Unfortunately the opportunity for total relaxation wasn't for us. We rarely returned from lunch for long enough than to sit for more than a few moments before gathering our bags, books and photocopies and presenting the afternoon sessions. There were times in the afternoons when I thought longingly of the Rest Room and those gently snoring souls.
In contrast in 2015 in Gaoyou, we had lunch at the hotel we were staying at, and so were able to lie back in private and put our feet up in our hotel rooms on the pleasantly hard Chinese mattresses, (my back loves them!) and have a complete break after eating. It did wonders for my aching legs and I was able to give more energetic presentations in the afternoons!
On my list of things to learn however, is the ability to sleep anywhere.
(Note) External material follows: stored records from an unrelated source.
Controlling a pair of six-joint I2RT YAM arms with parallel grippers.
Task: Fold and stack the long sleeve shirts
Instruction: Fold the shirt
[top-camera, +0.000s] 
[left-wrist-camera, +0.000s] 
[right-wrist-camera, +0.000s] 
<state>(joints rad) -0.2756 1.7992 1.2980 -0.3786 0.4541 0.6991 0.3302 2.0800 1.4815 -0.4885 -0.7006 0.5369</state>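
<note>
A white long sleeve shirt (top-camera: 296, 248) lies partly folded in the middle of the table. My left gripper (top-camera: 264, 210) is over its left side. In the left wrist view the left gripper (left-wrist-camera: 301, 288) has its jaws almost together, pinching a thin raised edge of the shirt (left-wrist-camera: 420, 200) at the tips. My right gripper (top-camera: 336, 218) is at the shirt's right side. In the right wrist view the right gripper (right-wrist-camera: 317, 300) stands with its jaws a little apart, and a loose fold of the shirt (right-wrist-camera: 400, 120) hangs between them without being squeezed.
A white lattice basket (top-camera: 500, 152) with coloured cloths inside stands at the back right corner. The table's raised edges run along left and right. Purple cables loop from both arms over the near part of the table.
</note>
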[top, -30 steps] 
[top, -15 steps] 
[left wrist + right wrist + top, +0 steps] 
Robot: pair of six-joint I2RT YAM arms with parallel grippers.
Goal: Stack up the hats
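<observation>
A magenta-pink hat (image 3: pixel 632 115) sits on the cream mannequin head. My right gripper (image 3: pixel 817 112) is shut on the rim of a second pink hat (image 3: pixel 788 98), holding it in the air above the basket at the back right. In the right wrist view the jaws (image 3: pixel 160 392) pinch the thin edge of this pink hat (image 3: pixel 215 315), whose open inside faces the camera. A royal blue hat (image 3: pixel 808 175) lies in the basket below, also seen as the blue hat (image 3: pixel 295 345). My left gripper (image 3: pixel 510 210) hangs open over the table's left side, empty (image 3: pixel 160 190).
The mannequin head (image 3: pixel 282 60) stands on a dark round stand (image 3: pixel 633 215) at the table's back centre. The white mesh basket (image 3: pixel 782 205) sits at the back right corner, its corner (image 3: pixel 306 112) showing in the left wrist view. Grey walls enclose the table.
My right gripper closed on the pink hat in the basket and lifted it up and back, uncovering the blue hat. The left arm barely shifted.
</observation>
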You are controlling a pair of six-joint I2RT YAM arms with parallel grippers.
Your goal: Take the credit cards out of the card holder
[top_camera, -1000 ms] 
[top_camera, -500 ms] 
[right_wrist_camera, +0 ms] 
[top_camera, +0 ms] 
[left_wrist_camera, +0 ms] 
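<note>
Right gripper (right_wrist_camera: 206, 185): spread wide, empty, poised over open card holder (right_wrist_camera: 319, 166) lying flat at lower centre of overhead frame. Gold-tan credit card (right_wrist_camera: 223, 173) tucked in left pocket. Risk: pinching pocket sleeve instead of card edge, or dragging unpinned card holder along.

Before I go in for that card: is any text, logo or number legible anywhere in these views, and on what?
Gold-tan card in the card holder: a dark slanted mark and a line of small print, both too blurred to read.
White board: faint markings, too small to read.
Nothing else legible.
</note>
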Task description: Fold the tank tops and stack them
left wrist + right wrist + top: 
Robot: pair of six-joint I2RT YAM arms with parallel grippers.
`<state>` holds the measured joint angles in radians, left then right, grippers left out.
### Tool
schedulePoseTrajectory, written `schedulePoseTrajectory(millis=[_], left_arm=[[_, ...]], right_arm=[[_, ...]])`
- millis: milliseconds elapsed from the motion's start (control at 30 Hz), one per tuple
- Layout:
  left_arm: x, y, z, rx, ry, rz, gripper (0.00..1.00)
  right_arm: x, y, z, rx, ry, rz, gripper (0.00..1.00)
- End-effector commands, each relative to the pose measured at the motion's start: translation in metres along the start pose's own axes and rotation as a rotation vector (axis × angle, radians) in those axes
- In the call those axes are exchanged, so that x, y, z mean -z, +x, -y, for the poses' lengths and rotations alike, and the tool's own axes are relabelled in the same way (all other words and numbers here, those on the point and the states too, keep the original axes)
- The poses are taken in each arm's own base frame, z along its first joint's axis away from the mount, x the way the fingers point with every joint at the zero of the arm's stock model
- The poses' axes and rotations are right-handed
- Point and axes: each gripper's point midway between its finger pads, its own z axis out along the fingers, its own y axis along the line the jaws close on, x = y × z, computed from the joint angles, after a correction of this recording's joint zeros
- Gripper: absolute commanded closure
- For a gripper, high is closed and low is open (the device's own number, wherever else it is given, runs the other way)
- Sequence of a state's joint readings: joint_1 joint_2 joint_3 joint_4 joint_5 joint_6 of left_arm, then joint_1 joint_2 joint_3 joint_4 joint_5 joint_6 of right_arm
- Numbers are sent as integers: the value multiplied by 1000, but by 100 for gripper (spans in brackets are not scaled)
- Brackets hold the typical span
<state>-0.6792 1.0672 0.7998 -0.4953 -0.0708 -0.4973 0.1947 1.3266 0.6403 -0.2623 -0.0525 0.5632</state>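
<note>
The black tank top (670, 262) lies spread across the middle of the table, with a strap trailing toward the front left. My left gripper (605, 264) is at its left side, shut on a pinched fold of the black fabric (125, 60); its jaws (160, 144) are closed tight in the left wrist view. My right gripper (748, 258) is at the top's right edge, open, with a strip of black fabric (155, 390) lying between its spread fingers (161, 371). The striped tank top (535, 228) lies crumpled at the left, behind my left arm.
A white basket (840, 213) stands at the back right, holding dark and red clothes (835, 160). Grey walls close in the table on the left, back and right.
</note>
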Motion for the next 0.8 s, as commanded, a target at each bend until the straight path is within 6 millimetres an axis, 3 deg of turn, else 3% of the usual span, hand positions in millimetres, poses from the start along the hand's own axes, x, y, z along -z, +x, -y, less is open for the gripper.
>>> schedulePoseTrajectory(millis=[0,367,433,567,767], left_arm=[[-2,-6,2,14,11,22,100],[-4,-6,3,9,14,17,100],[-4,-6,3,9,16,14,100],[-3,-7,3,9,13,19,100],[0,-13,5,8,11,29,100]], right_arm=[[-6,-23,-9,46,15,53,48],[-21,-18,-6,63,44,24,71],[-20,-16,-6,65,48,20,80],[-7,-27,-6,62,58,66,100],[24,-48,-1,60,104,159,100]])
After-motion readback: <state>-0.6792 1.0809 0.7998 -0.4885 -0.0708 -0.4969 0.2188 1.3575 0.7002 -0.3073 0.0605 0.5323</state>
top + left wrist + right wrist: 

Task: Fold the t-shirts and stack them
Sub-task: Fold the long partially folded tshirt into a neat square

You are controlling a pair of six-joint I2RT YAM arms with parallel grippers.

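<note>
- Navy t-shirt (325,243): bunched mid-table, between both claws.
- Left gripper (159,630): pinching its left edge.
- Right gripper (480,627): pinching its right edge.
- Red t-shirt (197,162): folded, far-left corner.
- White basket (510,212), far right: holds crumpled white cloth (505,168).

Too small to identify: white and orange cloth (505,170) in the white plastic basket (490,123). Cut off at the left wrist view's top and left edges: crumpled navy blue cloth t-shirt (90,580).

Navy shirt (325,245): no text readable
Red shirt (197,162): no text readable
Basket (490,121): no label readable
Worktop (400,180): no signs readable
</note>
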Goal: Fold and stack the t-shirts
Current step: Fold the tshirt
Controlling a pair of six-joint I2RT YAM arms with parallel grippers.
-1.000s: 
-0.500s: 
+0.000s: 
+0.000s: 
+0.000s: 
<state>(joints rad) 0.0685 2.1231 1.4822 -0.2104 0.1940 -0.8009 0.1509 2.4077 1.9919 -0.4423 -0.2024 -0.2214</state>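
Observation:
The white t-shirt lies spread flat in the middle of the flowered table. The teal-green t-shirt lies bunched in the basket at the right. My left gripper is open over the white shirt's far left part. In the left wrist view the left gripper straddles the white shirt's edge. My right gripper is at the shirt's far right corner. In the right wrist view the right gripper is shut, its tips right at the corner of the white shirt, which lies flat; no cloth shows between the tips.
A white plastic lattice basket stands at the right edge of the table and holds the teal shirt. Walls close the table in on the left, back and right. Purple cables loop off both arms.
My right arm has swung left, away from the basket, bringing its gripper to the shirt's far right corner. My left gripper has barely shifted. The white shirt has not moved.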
It'd be a very useful skill!
|I haven't yet worked out the attraction of a window between the|
bathroom and bedroom in some hotels.
My previous posts about Teaching in China were our Arrival, Banquets, Culture and Comfort foods, Driving, Exercise, Fabulous Food,Games, History, Illness, From Jerilderie to Jiangsu, Kenny (which is about toilets) Lists and Communication Misunderstandings, Non-verbal communication followed by The Observations of an Onlooker, Pets, Questions, Rest Rooms and the next will be .... Shanghai ...!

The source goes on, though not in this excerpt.